The problem:
When a line in the records contains the string "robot", copy that line.

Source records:
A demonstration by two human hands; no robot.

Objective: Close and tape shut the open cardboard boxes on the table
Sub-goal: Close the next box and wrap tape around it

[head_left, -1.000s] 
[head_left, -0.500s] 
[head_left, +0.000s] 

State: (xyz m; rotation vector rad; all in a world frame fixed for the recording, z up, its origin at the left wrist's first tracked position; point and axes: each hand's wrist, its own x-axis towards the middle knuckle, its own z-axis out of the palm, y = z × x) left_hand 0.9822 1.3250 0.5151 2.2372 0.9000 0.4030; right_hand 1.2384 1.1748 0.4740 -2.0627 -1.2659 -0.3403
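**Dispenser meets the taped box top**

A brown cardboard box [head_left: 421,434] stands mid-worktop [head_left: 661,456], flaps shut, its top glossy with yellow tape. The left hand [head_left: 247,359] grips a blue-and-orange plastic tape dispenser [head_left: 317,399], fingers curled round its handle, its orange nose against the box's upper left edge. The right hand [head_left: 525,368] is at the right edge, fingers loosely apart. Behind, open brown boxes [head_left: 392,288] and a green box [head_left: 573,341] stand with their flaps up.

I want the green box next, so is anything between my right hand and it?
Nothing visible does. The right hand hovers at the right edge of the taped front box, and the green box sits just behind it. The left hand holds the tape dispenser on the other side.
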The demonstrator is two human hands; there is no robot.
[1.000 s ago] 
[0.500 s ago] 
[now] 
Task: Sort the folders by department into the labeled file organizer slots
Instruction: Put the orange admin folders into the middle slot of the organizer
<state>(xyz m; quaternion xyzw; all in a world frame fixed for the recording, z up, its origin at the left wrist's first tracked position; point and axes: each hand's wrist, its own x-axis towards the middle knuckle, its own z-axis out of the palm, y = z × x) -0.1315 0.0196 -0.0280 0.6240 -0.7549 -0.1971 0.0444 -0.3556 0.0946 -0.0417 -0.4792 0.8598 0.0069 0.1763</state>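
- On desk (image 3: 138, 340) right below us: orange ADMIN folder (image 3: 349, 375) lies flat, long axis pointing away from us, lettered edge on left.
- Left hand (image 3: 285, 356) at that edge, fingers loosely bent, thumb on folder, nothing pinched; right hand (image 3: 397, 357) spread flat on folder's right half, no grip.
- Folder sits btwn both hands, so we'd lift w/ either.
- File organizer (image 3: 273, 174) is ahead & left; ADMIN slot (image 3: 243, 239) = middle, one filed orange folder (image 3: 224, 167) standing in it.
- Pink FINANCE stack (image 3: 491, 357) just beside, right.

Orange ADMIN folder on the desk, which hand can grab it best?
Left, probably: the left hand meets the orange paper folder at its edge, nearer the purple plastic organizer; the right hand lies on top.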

Result for this exercise:
A demonstration by two human hands; no robot.
The demonstrator is two human hands; there is no robot.

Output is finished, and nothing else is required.